**DIRECTIONS**
In the entries below, find each line with the string "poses" and copy it.
LISTED ENTRIES below:
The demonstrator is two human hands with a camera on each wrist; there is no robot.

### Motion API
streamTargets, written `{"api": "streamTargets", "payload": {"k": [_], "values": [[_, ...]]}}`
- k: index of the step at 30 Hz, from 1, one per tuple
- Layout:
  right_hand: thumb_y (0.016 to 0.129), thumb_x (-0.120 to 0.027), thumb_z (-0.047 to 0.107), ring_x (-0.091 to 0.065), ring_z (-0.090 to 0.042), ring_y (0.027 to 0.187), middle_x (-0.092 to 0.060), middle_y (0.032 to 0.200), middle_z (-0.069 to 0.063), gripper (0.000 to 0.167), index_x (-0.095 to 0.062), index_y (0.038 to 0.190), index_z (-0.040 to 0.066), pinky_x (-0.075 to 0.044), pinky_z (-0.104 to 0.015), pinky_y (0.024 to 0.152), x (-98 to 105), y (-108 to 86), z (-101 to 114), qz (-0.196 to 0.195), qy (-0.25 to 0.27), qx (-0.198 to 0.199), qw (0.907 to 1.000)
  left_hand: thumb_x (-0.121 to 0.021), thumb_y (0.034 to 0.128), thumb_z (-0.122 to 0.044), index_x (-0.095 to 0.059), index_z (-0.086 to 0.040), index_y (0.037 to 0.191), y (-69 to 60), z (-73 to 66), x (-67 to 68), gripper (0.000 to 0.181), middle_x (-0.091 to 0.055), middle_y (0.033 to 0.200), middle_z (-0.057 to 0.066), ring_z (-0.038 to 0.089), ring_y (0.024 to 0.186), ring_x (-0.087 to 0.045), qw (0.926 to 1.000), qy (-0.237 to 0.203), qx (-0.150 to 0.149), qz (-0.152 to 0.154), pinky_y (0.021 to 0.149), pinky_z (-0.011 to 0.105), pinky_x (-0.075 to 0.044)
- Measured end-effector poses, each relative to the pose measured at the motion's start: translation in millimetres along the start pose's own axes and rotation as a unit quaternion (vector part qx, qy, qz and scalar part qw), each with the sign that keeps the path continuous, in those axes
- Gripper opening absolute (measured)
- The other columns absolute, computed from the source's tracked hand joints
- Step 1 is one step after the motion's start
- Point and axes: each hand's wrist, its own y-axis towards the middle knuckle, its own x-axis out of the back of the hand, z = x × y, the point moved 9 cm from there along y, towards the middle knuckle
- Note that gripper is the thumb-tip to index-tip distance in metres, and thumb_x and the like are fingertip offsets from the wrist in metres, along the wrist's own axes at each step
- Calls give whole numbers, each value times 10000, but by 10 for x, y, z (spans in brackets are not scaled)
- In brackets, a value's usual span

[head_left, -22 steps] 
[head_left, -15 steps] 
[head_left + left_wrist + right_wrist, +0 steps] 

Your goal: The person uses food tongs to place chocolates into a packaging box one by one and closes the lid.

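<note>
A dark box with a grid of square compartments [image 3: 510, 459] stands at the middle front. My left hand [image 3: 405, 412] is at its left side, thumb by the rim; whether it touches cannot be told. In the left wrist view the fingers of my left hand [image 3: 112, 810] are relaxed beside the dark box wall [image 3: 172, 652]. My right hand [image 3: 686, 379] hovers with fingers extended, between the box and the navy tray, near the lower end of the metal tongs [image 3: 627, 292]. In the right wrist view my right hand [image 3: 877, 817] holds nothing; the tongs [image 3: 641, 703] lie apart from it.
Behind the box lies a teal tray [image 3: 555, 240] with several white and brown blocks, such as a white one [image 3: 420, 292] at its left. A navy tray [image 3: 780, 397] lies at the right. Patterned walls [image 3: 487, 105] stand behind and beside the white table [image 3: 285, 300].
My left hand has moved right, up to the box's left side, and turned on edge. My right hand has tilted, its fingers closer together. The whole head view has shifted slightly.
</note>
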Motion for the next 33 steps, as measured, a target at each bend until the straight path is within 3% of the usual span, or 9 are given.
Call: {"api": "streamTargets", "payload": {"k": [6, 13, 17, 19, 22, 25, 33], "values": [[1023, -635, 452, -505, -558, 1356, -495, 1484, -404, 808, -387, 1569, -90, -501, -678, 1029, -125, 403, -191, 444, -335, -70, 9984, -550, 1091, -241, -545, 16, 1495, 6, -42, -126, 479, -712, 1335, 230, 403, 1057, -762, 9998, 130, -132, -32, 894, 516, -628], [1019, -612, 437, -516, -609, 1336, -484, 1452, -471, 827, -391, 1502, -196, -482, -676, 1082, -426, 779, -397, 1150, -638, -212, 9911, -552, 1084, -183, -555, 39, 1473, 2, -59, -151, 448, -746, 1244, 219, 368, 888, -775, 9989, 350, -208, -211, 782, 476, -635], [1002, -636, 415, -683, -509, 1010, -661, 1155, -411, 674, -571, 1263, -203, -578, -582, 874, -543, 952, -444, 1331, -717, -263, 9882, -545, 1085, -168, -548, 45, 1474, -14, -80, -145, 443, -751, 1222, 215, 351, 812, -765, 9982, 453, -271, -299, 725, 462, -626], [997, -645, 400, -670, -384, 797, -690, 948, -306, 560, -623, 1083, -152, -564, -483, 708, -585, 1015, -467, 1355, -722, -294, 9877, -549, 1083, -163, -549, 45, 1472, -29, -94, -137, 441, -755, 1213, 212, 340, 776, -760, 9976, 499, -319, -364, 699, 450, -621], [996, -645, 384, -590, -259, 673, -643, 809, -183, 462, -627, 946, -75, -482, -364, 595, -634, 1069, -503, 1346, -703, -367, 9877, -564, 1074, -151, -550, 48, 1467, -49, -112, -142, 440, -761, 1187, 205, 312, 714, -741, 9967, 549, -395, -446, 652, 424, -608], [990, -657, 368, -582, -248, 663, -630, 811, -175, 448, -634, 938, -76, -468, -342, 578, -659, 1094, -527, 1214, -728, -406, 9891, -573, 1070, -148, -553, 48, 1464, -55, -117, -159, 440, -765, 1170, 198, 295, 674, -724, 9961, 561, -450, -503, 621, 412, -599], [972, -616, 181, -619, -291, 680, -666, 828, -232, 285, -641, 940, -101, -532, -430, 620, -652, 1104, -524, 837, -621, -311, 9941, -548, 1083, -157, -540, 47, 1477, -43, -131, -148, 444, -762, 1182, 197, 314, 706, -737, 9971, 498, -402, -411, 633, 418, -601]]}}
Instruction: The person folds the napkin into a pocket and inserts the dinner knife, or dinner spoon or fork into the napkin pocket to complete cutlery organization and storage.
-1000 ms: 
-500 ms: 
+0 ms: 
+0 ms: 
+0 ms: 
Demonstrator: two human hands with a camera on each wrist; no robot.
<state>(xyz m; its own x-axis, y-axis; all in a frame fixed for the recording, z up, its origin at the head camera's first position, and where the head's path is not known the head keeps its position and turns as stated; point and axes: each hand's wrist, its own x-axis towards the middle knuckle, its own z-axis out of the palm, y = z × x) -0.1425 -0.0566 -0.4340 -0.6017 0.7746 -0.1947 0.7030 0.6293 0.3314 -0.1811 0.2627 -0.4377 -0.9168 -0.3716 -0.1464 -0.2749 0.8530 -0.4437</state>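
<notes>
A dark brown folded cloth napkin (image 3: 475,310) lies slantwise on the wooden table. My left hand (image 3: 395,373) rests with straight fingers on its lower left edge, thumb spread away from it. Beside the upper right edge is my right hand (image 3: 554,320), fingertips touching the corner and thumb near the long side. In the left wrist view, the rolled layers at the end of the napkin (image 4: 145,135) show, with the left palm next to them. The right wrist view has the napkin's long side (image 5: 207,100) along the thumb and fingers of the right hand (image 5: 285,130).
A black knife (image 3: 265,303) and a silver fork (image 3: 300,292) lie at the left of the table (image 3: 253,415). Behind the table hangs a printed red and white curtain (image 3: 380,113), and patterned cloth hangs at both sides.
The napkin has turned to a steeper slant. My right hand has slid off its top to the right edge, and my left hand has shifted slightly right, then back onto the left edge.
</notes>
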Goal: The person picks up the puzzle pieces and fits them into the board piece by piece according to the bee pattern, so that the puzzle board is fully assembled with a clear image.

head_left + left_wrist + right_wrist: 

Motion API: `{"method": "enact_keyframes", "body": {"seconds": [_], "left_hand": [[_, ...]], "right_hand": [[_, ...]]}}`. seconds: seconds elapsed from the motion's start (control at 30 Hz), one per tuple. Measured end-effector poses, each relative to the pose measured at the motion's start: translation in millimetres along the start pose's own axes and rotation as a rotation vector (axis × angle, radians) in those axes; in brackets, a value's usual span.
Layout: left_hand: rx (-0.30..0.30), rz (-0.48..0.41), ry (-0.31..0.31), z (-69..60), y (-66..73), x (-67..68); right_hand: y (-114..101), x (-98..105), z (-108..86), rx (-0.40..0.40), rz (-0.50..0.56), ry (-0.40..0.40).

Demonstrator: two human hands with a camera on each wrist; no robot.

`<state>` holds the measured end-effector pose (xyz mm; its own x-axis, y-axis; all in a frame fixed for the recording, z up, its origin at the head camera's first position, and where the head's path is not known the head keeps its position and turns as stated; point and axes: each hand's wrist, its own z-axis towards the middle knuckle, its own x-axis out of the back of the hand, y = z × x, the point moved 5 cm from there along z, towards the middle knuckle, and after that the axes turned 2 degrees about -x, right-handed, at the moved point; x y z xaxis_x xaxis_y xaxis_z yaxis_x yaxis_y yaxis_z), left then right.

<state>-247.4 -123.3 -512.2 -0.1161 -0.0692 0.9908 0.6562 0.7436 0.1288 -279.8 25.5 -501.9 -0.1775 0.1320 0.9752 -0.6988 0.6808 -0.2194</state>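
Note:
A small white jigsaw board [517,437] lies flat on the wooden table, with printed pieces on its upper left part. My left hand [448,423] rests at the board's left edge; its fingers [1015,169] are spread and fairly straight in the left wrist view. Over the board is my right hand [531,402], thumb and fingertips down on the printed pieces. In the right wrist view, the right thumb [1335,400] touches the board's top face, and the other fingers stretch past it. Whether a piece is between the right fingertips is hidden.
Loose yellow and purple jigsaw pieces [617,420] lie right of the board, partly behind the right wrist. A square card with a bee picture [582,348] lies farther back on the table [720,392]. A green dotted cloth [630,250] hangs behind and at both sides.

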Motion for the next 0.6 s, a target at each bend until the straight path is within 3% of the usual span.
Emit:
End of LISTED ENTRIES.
**TASK ANSWER**
- Measured end-effector poses, each relative to the pose measured at the motion's start: translation in millimetres along the start pose's own axes and rotation as a unit quaternion (vector part qx, qy, qz and scalar part qw), each with the sign that keeps the path continuous, in those axes
Motion API: `{"method": "enact_keyframes", "body": {"seconds": [_], "left_hand": [[_, ...]], "right_hand": [[_, ...]]}}`. seconds: seconds elapsed from the motion's start (control at 30 Hz), one per tuple. Measured end-effector poses, each relative to the pose measured at the motion's start: translation in millimetres along the start pose's own axes and rotation as a rotation vector (axis × angle, radians) in those axes; in brackets, a value's usual span.

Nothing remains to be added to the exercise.